Task statement: Please report every line in the entries that contains the string "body".

Start of Data supplied

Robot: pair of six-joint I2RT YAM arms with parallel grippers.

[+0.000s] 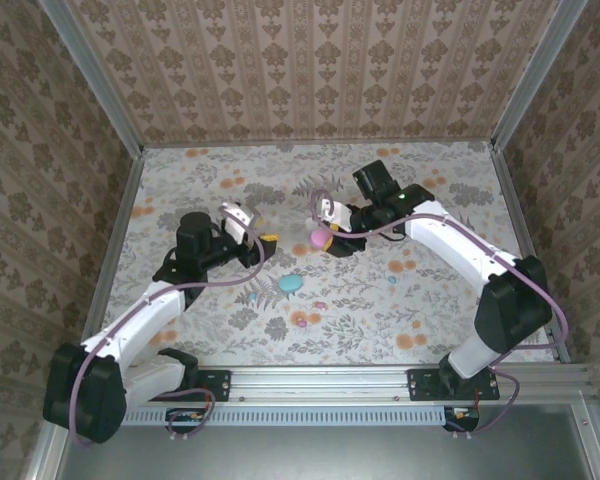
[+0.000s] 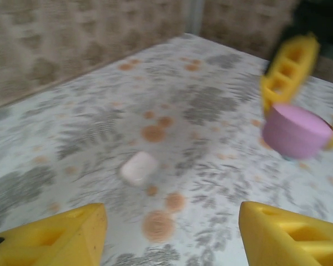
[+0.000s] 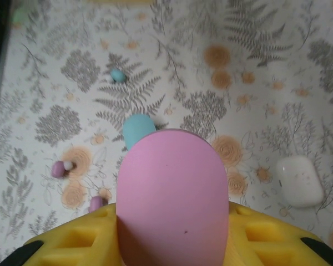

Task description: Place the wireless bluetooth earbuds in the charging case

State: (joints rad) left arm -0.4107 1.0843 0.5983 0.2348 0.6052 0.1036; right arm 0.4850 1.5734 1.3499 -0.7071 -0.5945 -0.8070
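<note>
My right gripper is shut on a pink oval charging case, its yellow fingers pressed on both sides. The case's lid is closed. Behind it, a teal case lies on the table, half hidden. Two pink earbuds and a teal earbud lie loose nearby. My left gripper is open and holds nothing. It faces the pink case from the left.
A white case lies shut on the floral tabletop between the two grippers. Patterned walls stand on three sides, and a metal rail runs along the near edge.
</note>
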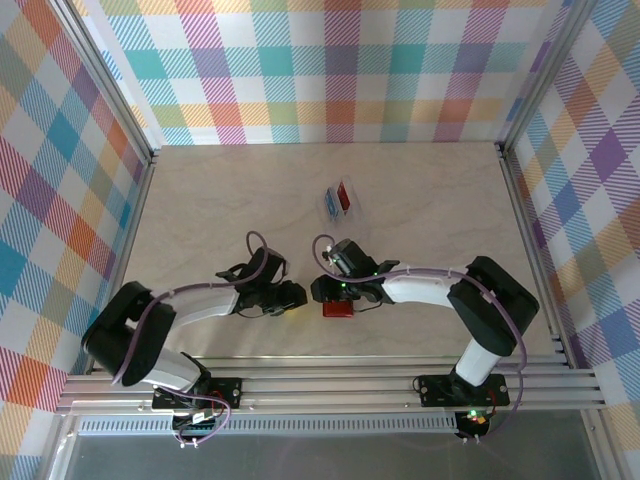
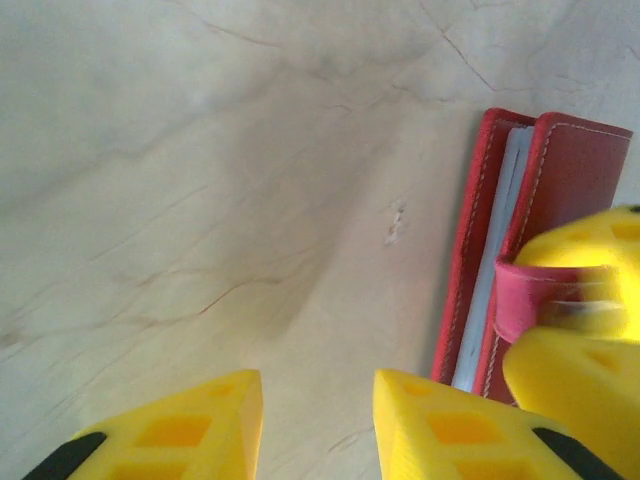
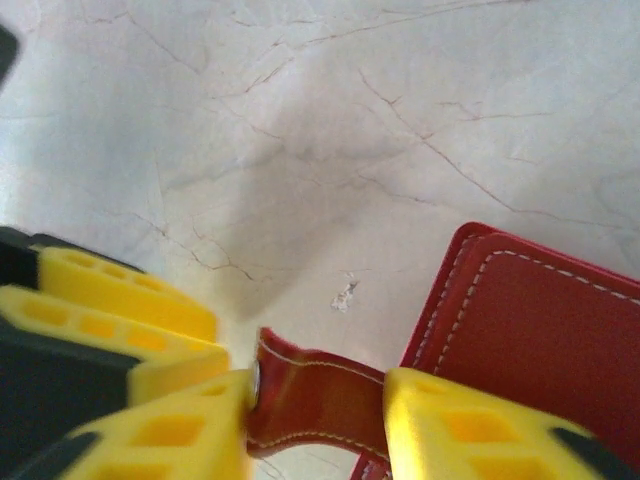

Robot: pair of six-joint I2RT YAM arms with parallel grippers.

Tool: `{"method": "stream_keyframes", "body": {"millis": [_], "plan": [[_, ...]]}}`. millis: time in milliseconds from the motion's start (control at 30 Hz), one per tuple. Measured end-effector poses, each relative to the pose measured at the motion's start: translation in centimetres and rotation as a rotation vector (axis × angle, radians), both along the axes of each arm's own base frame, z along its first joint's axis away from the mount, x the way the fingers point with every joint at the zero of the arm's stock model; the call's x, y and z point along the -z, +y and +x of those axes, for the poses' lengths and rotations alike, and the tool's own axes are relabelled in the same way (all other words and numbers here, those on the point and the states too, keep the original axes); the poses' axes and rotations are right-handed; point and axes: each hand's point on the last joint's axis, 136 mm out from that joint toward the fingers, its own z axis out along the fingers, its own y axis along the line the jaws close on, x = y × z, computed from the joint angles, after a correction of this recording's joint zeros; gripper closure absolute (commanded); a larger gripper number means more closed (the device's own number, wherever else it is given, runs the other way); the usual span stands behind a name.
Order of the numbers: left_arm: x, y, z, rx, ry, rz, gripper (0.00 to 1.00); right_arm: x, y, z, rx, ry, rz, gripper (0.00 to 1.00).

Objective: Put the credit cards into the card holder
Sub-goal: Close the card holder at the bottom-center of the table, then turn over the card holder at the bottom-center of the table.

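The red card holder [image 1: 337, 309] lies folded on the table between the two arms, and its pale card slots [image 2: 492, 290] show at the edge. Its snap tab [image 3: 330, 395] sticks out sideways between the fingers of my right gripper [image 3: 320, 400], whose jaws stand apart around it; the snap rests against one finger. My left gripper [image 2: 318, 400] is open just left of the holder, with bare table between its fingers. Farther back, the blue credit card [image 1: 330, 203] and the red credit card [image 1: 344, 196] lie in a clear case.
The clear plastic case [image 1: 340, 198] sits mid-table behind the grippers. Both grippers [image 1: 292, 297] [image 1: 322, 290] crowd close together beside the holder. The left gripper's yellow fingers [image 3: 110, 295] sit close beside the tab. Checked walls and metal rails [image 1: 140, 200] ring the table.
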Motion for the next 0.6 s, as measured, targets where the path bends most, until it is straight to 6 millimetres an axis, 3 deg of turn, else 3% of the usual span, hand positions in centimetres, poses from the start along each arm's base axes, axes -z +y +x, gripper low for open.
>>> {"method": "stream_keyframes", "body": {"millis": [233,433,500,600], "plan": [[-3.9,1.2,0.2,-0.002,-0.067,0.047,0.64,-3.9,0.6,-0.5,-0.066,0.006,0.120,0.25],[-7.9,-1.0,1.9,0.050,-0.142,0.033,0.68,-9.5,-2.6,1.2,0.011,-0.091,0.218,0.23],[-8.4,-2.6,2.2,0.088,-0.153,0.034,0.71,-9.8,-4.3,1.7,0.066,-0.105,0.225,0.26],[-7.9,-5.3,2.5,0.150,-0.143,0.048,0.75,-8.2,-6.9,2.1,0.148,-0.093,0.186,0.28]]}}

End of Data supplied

Completed task:
Tool: `{"method": "stream_keyframes", "body": {"millis": [_], "plan": [[_, ...]]}}`. millis: time in milliseconds from the motion's start (control at 30 Hz), one per tuple. Measured end-effector poses, each relative to the pose measured at the motion's start: translation in centimetres and rotation as a rotation vector (axis × angle, radians), both along the axes of each arm's own base frame, z along its first joint's axis away from the mount, x the way the fingers point with every joint at the zero of the arm's stock model; the call's x, y and z point along the -z, +y and +x of those axes, for the poses' lengths and rotations alike, and the tool's own axes are relabelled in the same way (all other words and numbers here, those on the point and the states too, keep the original axes); the poses' axes and rotations are right-handed; point and axes: each hand's point on the last joint's axis, 136 mm out from that joint toward the fingers, its own z axis out along the fingers, its own y axis along the line the jaws close on, x = y × z, computed from the joint angles, after a correction of this recording's joint zeros; gripper closure absolute (commanded); a larger gripper number means more closed (the device's own number, wherever else it is given, runs the other way); the usual span stands behind a name.
>>> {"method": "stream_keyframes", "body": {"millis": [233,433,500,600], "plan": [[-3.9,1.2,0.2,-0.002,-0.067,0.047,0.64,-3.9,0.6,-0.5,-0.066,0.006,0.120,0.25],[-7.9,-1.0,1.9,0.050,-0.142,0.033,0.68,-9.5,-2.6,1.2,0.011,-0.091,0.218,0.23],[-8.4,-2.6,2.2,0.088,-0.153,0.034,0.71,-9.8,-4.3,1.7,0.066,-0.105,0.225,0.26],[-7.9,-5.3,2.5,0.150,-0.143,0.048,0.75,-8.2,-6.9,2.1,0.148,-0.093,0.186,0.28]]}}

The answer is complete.